Tuesday of this week is the day set for my mammogram, nine years since my mastectomy and one of great significance in the timetable of my recovery. As the appointment grows closer I try to put my nervousness about the results into God’s hands, but they linger. Each year, on the week before the procedure it seems that every television cable channel has a program or a public service announcement about breast cancer. As anxiety increases, the memories of that March grow stronger until sleep becomes almost impossible. The arrival of the appointment day will come almost as a relief.

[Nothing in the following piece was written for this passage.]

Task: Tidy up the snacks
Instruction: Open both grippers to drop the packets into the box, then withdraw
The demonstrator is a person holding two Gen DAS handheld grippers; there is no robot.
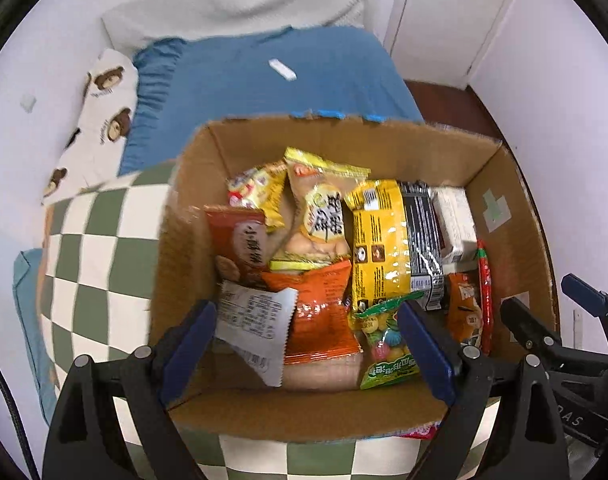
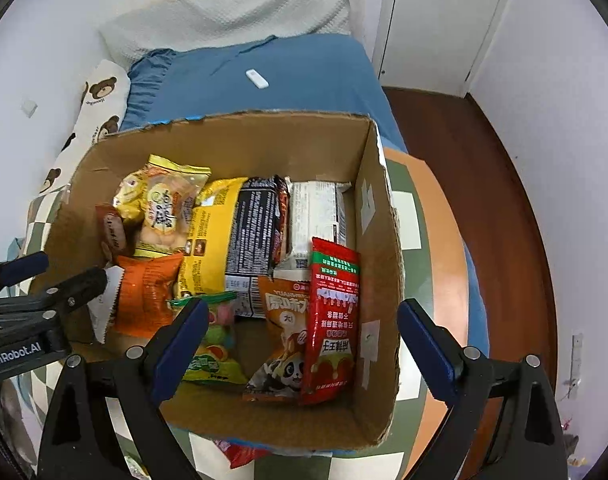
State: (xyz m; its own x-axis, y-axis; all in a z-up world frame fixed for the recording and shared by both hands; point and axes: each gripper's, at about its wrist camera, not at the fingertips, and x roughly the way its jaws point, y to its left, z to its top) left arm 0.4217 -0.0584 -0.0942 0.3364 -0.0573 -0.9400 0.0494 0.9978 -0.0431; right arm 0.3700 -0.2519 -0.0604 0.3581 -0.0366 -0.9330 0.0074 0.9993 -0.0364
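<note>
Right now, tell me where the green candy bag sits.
The green candy bag lies inside the cardboard box near its front wall, between the orange snack packet and the panda packet, just below the yellow packet.

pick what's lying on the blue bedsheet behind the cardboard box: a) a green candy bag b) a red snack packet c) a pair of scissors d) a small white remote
d: a small white remote lies alone on the blue bedsheet beyond the cardboard box; the snack packets are all in the box.
</note>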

Memories of these yearly mammograms are not always accompanied by apprehension. The first few after the initial surgery introduced me to Virginia Johnson, who at that time performed the procedure. Not only was she highly qualified — the walls of her small office at The Vaughan were filled with documents of certification — she was gentle and compassionate. Her kindness those first years made one of my life’s most difficult times easier to accept. After completing the procedure she often left for a short while, then returned, smiling, to tell me that Dr. Joe Hagood had taken the time to read my X-rays on the spot, which meant no more days of anxious waiting.
Many of the days of my life have been numbered by the kindness of people such as they. God bless them.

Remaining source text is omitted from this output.